_YOUR GOAL_:
Copy each line of the entries beneath that contains the word "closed".

Items from a data source

☆ ☆ ☆ ☆

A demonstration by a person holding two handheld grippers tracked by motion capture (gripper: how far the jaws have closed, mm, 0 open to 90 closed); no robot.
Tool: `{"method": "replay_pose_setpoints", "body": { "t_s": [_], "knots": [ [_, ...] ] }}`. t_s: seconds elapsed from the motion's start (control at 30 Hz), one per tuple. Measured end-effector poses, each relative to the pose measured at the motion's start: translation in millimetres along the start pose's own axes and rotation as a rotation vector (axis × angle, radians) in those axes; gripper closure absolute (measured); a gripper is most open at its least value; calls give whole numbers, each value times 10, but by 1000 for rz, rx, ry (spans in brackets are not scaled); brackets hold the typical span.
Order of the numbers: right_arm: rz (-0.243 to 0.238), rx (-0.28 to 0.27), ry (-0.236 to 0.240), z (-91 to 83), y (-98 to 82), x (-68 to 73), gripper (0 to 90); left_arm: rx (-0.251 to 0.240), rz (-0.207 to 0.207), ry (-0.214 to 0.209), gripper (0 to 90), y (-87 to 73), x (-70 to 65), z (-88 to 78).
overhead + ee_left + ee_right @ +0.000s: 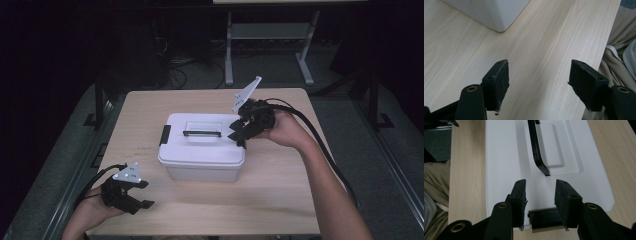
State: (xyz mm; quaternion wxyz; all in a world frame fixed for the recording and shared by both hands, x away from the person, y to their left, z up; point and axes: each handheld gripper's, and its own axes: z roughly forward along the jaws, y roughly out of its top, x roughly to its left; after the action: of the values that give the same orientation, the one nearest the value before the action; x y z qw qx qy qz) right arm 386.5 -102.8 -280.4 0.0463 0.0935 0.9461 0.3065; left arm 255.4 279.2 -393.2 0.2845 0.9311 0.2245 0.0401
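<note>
On the wooden table (280, 200) we record, as the largest item, a white storage box (202, 160) sitting near the middle, its lid (506, 170) in place and its black carry handle (201, 133) lying flat in the lid's recess. A black latch (164, 135) is visible at the box's left end in the high view; a second black latch (546, 220) sits at the right end, directly under the right gripper.

The right gripper (540, 203) is poised over that right-end latch. Its jaws stand apart, one to either side of the latch, and in our judgement the pads are not pressing on it. The left gripper (537, 82) rests at the near left corner of the table, well apart from the box, jaws wide apart with nothing but bare tabletop between them.

We judge the step in hand to be working the right-end latch. Risks from here:
- The box is unbraced, since the left gripper is away from it; a pull or push on the latch could slide or tip the box.
- The pads (520, 200) straddle the latch closely; a slightly skewed approach could make them slip off its edge and strike the lid.
- The left-end latch appears to be down, so lifting the lid early would strain it
</note>
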Motion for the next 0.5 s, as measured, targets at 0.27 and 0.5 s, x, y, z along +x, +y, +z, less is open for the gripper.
{"method": "replay_pose_setpoints", "body": {
  "t_s": [0.27, 0.5],
  "knots": [
    [2, 6, -9, -54, -41, 7, 598, 2, 3, 4, 318, -10, 7, -19],
    [26, -7, -14, -62, -203, 9, 595, 2, 1, 4, 318, -10, 10, -22]
  ]
}}
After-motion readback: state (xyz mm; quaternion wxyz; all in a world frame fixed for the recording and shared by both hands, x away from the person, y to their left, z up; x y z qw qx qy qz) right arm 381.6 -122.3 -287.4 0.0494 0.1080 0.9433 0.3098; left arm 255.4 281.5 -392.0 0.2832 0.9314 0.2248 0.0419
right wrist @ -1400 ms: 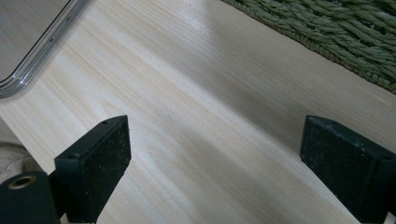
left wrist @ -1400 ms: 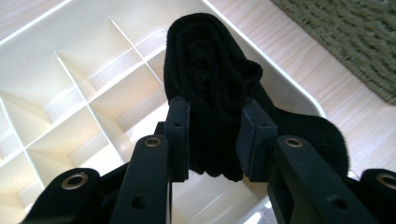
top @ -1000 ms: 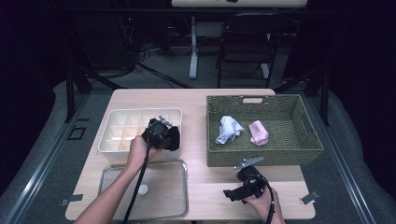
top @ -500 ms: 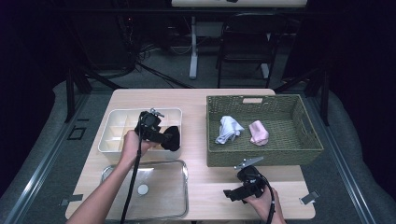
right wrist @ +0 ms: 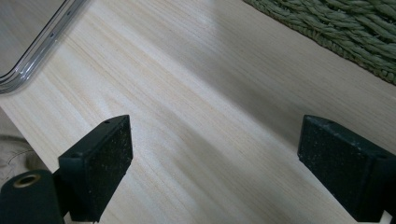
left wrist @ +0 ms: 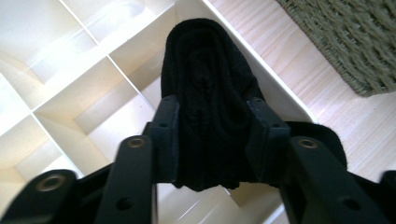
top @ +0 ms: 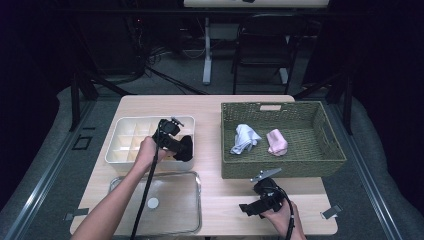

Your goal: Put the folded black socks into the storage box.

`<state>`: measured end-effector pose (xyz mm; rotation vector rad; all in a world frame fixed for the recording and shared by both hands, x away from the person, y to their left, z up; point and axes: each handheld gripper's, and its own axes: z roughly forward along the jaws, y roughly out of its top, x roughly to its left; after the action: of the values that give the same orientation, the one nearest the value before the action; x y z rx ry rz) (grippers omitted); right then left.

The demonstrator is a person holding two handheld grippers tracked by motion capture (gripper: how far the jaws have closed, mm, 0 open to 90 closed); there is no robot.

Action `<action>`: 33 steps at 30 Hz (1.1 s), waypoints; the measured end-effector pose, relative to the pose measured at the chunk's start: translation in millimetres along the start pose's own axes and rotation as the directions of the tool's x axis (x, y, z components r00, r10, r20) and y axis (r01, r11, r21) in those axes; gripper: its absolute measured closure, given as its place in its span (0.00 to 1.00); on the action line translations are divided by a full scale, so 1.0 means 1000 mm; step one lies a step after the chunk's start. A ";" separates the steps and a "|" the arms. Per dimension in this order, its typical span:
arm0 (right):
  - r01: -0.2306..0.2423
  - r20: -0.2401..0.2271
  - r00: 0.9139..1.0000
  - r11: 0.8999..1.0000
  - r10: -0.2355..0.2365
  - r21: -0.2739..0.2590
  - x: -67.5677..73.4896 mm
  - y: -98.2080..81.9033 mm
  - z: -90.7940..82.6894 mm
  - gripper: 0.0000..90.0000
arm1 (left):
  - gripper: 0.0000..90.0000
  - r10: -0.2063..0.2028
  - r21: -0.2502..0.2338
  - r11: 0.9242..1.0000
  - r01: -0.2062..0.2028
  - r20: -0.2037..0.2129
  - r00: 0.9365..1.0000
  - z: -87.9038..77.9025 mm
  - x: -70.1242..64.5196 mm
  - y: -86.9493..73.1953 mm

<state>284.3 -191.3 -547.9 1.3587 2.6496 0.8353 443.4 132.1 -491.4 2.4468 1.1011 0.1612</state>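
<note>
The black rolled sock [left wrist: 210, 116] sits pinched between the 2 jaws of the left gripper [left wrist: 212, 126], its rounded end pointing up the frame over the right edge of the white divided box [left wrist: 93, 84]; in the high view the same dark bundle [top: 184, 148] lies at the right end of that box [top: 125, 135], left of centre in the frame. The step in hand looks like placing the sock into 1 of the box's compartments, and the jaws have just been closing, with the sock between them and the pads pressed into its sides. The next move probably calls for lowering the bundle squarely into a cell near the right wall, then parting the jaws enough to free it without dragging it back out. The sock is soft, thick-knit and matte black, folded into a compact roll that bulges past the pads. Lower right in the high view, the right gripper [top: 260, 202] rests over bare table [top: 300, 220] with its jaws wide apart and nothing between them. Upper right, the woven basket [top: 300, 165] holds a pale blue-white sock [top: 245, 139] and a pink sock [top: 276, 142]; a clear tray [top: 192, 200] lies at lower left.
</note>
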 end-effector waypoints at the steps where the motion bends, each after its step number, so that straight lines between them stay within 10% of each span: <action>1: 0.007 0.007 1.000 1.000 -0.007 0.009 0.000 0.000 0.000 0.11 | 0.72 -0.001 -0.002 1.000 0.001 -0.003 1.000 0.001 -0.001 -0.001; 15: 0.012 -0.004 1.000 1.000 -0.012 0.020 0.003 0.002 0.005 0.11 | 0.80 0.076 0.081 0.994 -0.074 -0.012 0.997 0.020 -0.017 -0.007; 33: 0.002 -0.006 1.000 1.000 -0.002 0.017 -0.002 0.001 -0.001 0.11 | 0.74 0.064 0.068 0.995 -0.068 0.058 0.996 0.014 -0.010 -0.007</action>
<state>286.2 -192.3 -547.1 1.3588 2.6681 0.8194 436.1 124.1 -506.6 2.5352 1.0185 0.0761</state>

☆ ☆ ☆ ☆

_REPLY TO THE TASK_:
A demonstration by a person holding two handheld grippers tracked by motion capture (gripper: how far the jaws have closed, mm, 0 open to 90 closed); no robot.
The demonstrator is a person holding two handheld grippers tracked by motion capture (gripper: how far the jaws have closed, mm, 0 open to 90 closed); there is no robot.

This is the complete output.